» **What to do**: In the records below, how many lines hold the word "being"? Give only the number.

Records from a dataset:
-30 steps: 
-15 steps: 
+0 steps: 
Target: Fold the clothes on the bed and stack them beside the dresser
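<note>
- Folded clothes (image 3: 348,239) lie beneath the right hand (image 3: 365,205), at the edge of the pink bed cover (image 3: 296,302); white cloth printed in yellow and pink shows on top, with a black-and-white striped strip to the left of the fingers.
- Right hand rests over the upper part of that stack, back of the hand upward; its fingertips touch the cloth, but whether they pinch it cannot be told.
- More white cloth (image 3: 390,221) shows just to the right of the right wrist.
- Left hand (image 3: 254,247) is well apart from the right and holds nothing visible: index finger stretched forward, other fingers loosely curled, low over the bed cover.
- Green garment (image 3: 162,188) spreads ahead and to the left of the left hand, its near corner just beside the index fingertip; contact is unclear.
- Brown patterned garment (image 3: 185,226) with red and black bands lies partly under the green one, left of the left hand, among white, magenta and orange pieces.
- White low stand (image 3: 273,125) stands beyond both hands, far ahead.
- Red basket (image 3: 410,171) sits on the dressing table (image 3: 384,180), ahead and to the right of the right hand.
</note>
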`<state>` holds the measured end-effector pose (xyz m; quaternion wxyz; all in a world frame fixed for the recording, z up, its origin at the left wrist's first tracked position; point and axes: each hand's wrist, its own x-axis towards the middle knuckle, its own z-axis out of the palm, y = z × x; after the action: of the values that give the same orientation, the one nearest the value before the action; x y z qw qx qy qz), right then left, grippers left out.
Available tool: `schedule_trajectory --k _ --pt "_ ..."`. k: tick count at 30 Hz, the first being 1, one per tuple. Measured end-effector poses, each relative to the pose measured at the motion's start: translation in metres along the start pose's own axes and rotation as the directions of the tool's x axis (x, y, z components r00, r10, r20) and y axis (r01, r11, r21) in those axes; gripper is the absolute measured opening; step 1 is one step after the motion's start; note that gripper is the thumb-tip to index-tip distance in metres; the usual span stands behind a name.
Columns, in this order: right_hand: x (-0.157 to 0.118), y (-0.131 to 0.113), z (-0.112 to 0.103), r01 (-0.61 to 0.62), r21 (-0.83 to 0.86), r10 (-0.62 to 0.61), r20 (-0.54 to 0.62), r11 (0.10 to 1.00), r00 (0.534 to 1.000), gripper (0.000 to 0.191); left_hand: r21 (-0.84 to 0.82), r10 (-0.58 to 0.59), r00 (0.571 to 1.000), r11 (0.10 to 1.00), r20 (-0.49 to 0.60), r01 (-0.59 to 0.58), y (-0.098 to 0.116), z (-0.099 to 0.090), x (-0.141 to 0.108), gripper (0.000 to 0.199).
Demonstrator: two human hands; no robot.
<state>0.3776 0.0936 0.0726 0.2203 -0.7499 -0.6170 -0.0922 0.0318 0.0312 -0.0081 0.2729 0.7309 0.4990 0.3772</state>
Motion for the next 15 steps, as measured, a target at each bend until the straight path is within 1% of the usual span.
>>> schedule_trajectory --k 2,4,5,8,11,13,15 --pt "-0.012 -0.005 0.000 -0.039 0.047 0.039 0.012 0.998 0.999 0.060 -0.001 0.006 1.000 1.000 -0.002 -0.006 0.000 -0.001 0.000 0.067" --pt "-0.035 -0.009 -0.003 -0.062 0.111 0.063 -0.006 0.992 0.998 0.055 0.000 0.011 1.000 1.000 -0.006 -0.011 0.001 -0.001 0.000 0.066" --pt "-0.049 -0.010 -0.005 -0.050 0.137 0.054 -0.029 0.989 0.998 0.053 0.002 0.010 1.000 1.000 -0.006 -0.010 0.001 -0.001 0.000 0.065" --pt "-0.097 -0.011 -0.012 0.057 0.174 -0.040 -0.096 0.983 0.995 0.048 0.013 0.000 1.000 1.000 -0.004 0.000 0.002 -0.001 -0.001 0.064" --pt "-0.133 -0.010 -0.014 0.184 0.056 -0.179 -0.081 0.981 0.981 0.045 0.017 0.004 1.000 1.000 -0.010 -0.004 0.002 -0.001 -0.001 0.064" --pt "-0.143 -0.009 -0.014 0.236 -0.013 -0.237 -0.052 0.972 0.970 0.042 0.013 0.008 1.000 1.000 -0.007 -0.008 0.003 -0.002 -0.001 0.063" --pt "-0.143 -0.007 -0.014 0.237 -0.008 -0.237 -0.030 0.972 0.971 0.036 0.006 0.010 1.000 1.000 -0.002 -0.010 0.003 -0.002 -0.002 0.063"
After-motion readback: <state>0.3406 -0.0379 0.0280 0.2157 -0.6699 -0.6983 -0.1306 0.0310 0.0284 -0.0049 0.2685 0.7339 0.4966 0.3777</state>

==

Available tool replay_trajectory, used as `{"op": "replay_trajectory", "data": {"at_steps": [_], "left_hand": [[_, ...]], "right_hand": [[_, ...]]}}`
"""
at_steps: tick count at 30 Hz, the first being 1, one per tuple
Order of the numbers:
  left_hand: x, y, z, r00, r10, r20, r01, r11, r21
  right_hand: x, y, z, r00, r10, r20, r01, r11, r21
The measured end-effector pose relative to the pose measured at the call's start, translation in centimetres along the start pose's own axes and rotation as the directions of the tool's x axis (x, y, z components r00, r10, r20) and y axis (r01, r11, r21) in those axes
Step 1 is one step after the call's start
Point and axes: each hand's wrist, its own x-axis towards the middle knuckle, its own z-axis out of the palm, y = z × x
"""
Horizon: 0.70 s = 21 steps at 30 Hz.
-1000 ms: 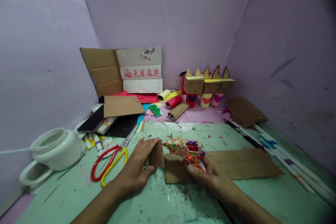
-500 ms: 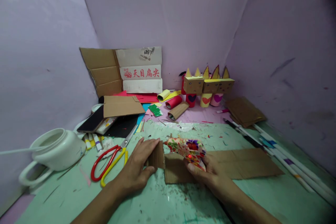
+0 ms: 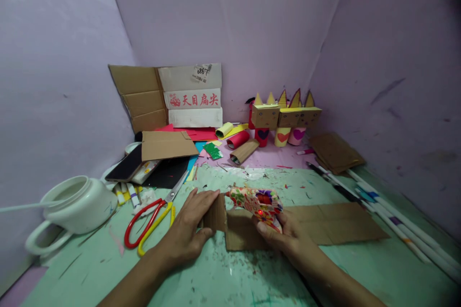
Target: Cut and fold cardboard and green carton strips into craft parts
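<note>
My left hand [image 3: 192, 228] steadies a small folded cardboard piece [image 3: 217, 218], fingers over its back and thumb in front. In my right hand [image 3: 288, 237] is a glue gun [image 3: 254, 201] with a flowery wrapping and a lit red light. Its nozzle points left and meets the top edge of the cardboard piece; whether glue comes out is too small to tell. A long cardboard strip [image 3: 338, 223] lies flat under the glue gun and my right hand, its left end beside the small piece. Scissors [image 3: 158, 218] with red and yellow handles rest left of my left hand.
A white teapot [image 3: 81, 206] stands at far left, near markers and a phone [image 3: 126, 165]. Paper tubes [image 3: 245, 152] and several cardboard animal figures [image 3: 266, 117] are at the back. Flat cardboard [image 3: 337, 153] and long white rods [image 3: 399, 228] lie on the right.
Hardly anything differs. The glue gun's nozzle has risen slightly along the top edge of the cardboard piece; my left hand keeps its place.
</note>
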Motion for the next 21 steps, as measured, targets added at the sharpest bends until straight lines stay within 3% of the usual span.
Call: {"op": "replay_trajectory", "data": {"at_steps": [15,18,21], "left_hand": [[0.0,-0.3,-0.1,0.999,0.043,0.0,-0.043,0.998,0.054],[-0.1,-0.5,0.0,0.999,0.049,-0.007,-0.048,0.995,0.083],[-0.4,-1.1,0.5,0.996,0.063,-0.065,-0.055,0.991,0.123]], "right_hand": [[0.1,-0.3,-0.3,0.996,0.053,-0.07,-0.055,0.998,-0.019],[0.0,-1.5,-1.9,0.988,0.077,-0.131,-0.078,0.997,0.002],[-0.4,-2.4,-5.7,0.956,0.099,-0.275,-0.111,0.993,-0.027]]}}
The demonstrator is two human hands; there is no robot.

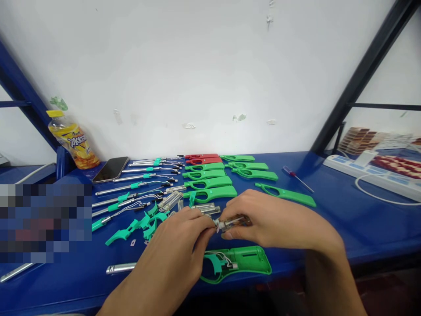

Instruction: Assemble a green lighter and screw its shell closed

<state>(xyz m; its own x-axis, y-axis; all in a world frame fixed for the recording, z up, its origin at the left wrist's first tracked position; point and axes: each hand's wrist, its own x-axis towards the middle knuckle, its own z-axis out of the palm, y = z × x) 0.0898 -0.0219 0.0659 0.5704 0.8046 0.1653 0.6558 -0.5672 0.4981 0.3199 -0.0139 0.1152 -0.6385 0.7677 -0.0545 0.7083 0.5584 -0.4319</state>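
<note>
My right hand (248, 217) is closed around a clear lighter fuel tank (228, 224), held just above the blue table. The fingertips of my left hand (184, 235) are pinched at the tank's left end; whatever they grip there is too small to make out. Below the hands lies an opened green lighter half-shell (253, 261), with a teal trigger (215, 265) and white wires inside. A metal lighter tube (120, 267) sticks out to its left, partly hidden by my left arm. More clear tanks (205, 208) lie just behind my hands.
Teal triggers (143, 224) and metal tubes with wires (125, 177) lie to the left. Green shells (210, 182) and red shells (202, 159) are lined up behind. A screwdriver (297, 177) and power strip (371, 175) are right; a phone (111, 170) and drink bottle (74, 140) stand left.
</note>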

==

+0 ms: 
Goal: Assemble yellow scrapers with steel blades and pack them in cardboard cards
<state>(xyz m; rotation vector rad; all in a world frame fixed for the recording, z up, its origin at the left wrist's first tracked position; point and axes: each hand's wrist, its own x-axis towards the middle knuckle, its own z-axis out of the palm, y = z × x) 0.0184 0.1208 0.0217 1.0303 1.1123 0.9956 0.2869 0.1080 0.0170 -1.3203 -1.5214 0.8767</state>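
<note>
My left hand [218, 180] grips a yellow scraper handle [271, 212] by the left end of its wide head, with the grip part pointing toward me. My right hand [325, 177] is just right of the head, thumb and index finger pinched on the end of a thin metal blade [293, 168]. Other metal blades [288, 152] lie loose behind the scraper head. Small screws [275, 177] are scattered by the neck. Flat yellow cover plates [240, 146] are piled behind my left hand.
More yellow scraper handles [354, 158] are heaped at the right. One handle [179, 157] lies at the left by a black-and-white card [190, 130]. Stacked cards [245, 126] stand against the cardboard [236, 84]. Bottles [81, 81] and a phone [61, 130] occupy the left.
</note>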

» **Output for this exercise**: 2